In the first chapter, I found myself writing about some events concerning my Mother. What prompted me to copy those paragraphs concerning her, and put them here, is the fact I stumbled across the bookmark over there, just an hour or so ago. It reminded me that my mother died 14 years ago today. That seemed a good enough reason, so what follows is what I wrote in 2005.


"Speaking of Mom, most of the things about getting along with people, that I can remember learning, I remember learning from Mom. To name a few:

  • Say “Please and Thank you”.
  • Paying the bills in a restaurant. When I was 8 or 10 years old, I would ride in to Midway Airport to pick up Dad when he returned from business trips. Mom and I would often stop somewhere, usually the White Mill, and get a milkshake. She’d always give me the money and tell me to go to the counter and pay the bill. She said, since I was the man in the party, I should pay the bill.
  • Never walk on a railroad track. A neighbor of ours was killed by a train when I was, perhaps, 10 years old, and another neighbor said the train had “torn him inside out”. I remember visualizing that, and the picture never left. To this day, I cannot stand to be on a railroad track for any time. Even the occasional traffic line-up that puts me on an old, unused, rusty track bothers me greatly until I get off the tracks.
  • Always call people older than you by “Mr.”, “Mrs.”, or “Miss”. Never use their first name, unless they ask you to. Truth be told, I never could, even when asked. One of my father’s friends, whom my Dad was training, told me later that, when I called him “Mr.”, it was the first time he ever felt old. I also had trouble, many years later, as a Rotary Club Member where all are commanded to call each other by their first names.
  • Always open the door for a lady. One amusing part of that is, since I’ve gotten older, ladies open the door for me. Even Pretty Ones. Talk about mixed emotions…
  • Always walk on the curb-side, of the sidewalk, of any lady with whom you are walking. I do that, to this very day. No matter who the lady is.
These thoughts all came to me one day when I was in the supermarket. Peg was out of town, and I’d gone there to get a meal at the deli, to take home and eat. Alongside me at the counter was an obviously pregnant young lady with a son, perhaps 7 or 8 years old with her.

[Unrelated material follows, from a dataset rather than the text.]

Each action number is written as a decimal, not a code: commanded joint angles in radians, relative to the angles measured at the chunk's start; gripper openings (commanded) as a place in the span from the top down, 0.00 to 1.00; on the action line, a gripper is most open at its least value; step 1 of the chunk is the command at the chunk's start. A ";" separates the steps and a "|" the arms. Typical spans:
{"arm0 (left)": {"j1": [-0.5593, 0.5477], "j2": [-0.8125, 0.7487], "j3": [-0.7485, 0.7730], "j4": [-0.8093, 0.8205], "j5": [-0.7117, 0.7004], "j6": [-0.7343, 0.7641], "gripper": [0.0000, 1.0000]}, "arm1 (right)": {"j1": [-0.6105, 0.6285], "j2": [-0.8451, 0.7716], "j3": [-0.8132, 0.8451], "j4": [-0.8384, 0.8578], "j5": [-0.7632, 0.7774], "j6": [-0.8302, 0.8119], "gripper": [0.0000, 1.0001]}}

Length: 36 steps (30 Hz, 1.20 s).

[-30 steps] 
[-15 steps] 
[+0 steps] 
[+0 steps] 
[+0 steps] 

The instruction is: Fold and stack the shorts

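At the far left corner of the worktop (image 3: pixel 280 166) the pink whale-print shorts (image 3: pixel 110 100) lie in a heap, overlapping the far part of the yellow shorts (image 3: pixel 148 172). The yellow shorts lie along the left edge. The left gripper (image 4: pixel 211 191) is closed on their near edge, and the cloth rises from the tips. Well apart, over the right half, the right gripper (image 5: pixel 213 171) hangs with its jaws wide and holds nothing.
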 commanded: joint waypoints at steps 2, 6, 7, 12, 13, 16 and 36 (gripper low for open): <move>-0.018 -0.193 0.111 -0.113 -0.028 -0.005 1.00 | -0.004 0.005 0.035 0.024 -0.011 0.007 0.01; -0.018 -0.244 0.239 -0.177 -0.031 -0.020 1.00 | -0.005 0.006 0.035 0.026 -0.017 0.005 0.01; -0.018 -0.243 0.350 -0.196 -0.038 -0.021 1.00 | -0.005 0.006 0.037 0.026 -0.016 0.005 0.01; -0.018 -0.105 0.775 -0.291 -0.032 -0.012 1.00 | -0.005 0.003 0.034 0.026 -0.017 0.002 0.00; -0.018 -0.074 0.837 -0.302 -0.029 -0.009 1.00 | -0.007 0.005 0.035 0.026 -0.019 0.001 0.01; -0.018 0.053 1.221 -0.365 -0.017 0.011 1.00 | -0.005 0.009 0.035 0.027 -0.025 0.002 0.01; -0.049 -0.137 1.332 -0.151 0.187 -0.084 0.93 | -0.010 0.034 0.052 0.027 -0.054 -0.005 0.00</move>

When the attendant came over, she asked me what I wanted and I said “”She was here first … wait on her” The young lady said “Thank you” and I remarked to her “I think ladies are never more beautiful, than when they’re pregnant”.
She laughed and said “Well, in that case, I have about 4 more weeks to be beautiful”.
We left the counter, she one way and I the other.

I walked up to the checkout line and she walked up behind me; I told her “You were here first, so go ahead”.

She said “Thank you again!” I remarked “Don’t thank me … thank my Mother. She taught me all those things”.

I’d never thought of that before that instant. But the thought has taken root, and there’s seldom a day I don’t thank God for a Mom who taught me.

Mothers: take heart. Your children won’t ignore what you teach them, even when they’re ignoring you."